Saturday, 19 July 2014

Best Spring Seats 1



                “One of my fantasies in my life has been that I was granted access with a    
                  camera to go back in time, and to film the actual campaign of Alexander
                  crossing into India through Iran and Persia.”
                                                                                                       Oliver Stone


The green lushness outside the dilapidated bus distracted my agitation with the brown leering inside. According to the karma of past actions, one’s Destiny unfolds.
Mine unfolded a map of the two countries straddling the Punjab.
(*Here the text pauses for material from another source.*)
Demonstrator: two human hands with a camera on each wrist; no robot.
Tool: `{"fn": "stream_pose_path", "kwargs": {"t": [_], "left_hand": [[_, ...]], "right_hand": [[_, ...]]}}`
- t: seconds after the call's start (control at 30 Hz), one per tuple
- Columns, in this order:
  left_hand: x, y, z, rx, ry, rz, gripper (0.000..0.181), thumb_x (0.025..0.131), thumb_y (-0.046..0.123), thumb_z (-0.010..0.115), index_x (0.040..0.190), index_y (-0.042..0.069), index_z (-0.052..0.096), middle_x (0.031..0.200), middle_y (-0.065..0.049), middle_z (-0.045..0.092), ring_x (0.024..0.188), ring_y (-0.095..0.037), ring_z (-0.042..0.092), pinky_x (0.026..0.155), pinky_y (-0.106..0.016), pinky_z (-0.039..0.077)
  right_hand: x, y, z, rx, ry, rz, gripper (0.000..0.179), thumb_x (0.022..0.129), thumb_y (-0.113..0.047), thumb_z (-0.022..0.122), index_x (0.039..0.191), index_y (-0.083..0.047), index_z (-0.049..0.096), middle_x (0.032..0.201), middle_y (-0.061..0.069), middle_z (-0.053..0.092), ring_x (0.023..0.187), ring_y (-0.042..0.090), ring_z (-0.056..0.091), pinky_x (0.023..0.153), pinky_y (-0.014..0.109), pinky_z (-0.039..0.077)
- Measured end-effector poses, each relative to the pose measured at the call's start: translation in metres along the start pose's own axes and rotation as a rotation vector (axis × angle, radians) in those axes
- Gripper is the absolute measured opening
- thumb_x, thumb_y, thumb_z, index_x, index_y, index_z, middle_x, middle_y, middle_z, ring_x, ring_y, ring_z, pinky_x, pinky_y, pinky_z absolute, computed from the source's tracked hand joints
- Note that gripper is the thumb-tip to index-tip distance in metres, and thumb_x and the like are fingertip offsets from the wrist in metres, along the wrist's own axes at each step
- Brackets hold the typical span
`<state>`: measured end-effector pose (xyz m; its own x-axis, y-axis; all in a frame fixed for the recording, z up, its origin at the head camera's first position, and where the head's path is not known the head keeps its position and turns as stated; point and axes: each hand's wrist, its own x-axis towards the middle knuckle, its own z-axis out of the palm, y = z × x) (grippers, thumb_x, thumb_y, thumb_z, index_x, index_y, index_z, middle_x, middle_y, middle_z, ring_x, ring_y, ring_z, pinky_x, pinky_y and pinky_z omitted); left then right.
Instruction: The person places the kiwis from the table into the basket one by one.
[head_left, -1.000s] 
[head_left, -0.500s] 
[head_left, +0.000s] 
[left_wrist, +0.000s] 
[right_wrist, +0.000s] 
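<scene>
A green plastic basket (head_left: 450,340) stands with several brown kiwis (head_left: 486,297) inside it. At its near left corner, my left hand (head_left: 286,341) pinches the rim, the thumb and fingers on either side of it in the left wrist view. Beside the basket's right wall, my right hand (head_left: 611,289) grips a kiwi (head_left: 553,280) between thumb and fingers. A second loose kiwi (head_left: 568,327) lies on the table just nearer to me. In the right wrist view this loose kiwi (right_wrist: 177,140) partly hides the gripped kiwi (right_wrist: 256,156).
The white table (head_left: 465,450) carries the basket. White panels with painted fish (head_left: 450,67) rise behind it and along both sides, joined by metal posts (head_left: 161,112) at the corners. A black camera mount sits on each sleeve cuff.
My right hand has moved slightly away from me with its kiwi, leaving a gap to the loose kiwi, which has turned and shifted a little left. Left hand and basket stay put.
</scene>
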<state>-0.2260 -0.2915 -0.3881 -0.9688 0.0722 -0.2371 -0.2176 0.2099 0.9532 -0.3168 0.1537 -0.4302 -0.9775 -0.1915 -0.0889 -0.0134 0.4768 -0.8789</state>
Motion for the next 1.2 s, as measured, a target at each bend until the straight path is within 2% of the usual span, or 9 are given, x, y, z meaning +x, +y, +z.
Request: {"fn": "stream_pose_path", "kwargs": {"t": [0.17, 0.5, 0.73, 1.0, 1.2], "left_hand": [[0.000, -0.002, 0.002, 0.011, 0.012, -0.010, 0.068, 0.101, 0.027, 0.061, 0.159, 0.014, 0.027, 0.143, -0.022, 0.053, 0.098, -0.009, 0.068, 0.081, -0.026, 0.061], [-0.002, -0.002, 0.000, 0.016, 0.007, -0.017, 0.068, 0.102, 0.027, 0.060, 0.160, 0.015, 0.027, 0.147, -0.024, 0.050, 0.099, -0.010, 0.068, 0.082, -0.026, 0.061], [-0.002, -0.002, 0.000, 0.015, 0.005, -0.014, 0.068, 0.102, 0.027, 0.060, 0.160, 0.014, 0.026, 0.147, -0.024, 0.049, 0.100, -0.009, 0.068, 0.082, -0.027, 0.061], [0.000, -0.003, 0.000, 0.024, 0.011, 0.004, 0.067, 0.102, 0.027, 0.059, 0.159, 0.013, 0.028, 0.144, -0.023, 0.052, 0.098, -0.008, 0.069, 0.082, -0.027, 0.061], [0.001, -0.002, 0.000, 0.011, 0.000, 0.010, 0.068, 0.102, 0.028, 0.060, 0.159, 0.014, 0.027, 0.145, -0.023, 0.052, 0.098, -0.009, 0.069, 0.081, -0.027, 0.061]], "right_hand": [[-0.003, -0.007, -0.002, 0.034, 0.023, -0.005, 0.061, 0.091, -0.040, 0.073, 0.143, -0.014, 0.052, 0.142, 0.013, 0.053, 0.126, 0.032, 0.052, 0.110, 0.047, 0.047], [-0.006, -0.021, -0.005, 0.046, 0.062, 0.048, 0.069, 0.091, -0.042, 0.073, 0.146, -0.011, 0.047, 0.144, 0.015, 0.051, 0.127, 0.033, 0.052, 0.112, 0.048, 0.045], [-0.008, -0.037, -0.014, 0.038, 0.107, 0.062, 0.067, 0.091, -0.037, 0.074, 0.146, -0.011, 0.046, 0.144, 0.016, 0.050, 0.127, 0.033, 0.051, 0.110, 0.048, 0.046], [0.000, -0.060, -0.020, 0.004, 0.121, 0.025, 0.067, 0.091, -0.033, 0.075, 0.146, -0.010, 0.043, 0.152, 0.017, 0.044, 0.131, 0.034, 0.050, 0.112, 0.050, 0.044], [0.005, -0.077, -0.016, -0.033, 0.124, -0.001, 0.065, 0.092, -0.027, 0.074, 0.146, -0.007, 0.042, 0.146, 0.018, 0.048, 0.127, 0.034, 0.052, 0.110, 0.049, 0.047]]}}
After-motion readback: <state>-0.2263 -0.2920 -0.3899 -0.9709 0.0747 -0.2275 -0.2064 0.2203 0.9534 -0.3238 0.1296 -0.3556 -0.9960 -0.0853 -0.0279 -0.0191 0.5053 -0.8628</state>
By the time our bus arrived at the frontier, we were the only ones on it.
“Welcome to PIA Flight #1, from Lahore to No Man’s Land.” Said the Pakistani official, stamping us out. He was stoned, and offered us a favorable black market rate for our rupees. We crossed between the trenches to a table of three seated giants, full bearded immigration officers, wearing double patti saffron turbans, and steel bangle karas on their wrists. They could have passed for a Sikh version of the three mystic monkeys of Confucius. Their nametags all read ‘Mr. Singh.’
“Is this India?” Robyn asked. When they bobbled in unison, I swear the music played in my head.

                               “Singh, Singh, Singh, everybody start to sing,
                                 Like dee dee dee, bah bah bah dah
                                 Now you're singin with a real good swing.”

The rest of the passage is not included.